Following is an example of the step by step mechanics and summary, assuming a $1 billion contribution into the AP partnership.
Overview
An Authorized Participant (AP) can structure a transaction where a high-net-worth investor contributes appreciated publicly traded stock (valued at $1 billion total) into a partnership controlled by the AP. The partnership can then diversify the contributed assets—by exchanging the stock for ETF shares—while deferring capital gains recognition under IRC §721(a), avoiding the investment company trap under §721(b), and mitigating judicial anti-abuse risks such as the step-transaction doctrine, disguised sale rules, and substance-over-form arguments.
Mechanics of the Transaction
1. Formation of Partnership:
- A new partnership (or Series LLC) is formed between the Investor and the AP.
- The Investor contributes $1 billion of appreciated stock.
- The AP contributes nominal cash or a profits interest.
2. Avoiding Investment Company Status:
- Hold >20% of assets in direct non-security assets (e.g., real estate, commodities).
- Asset composition at formation must show clear non-security holding.
3. Timing and Execution:
- Initial holding of contributed stock for a reasonable period (e.g., 30-90 days).
- Later, the stock is exchanged through a custom ETF creation basket.

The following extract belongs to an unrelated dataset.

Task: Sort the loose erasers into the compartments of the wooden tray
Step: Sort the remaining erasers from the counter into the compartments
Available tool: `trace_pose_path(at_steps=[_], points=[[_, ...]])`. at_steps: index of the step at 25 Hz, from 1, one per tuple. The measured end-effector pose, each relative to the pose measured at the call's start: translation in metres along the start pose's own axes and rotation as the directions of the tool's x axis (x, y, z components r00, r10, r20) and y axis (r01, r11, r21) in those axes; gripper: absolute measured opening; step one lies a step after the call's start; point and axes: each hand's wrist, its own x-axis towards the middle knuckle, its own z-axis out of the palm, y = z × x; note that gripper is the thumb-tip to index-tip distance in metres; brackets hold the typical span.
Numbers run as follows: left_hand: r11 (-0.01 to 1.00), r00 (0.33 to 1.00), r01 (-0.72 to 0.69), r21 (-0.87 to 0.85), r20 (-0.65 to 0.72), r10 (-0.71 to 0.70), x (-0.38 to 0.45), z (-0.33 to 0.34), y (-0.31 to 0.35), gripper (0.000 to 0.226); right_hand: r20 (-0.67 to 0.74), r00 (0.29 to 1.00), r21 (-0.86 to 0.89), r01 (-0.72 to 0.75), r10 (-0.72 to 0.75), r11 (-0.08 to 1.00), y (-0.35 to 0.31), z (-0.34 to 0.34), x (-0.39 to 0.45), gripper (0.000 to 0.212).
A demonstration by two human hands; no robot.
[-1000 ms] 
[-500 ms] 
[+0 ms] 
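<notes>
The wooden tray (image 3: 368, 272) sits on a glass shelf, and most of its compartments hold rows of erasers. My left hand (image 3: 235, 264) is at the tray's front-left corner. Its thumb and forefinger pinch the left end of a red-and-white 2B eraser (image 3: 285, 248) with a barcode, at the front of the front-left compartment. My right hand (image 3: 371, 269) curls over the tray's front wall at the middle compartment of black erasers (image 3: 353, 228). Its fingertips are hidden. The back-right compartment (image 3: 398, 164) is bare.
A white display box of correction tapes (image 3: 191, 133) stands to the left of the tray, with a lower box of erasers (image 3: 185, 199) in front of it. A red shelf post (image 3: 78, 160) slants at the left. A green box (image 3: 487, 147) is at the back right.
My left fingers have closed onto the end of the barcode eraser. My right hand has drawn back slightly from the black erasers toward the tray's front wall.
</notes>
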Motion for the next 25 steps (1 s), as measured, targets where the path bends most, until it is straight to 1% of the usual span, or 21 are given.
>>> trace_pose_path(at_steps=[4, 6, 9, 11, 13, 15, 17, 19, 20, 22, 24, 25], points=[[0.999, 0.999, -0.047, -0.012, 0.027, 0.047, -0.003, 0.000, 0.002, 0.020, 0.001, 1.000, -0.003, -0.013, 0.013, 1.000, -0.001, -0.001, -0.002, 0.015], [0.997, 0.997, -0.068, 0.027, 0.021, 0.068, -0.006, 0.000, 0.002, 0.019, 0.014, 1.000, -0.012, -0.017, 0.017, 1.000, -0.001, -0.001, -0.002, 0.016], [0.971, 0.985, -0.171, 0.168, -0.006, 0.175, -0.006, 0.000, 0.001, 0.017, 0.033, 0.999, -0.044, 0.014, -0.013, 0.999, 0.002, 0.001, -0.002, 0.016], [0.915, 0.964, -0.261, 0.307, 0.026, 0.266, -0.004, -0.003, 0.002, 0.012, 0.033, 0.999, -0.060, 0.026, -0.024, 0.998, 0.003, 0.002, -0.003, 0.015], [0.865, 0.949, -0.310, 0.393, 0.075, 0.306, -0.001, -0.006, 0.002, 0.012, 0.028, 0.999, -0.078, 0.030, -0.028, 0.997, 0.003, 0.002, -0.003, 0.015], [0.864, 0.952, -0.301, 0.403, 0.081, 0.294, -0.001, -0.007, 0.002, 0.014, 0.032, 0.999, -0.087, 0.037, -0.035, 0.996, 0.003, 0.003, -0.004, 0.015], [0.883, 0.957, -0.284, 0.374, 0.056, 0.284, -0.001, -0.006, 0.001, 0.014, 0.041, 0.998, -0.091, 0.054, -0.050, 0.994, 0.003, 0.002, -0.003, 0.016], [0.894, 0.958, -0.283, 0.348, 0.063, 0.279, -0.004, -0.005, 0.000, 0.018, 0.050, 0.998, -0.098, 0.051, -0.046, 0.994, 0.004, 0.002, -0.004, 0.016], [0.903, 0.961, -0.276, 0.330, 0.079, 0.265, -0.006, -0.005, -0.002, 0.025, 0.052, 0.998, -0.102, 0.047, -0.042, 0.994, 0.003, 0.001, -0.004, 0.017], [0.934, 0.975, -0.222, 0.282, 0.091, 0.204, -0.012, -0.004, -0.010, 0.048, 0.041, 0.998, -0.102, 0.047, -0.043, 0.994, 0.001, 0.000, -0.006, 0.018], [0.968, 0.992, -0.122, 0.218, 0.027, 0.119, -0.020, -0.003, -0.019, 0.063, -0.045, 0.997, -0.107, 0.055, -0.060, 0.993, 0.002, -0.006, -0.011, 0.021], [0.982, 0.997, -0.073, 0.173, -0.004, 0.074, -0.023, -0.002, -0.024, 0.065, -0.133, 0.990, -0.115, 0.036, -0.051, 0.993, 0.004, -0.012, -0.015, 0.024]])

4. Holding and Distribution:
- Retain ETF shares for a minimum of 2 years to avoid disguised sale rules.
- Ideally, maintain holding for 7 years to fully comply with §§704(c)(1)(B) and 737.
Key Tax Risk Mitigations
- §721(b) Investment Company: Hold >20% non-security assets.
- Step Transaction Doctrine: No binding commitment to immediate diversification.
- Substance Over Form: Partnership must have real business operations.
- Disguised Sale: No distributions within 2 years.
- §704(c)(1)(B) and §737: 7-year minimum holding for safe distributions.
- SEC Basket Compliance: Follow Rule 6c-11 and custom basket protocols.
Additional Practical Considerations
- Draft a formal partnership agreement stating legitimate business purposes.
- Allocate small but real profits interest to the AP.
- Include real estate appraisals to support non-security asset valuation.
- Maintain ongoing operations and formalities to reinforce economic substance.
- Design an eventual exit path through a delayed buyout mechanism after safe harbor periods.
Conclusion
By carefully structuring the partnership, managing timing, holding proper asset types, and maintaining credible operational purposes, an AP can receive a $1 billion appreciated stock contribution, diversify into ETF shares, and allow the investor to achieve broad market exposure without triggering immediate capital gains. Correct execution is critical to defend against IRS scrutiny under statutory and judicial doctrines.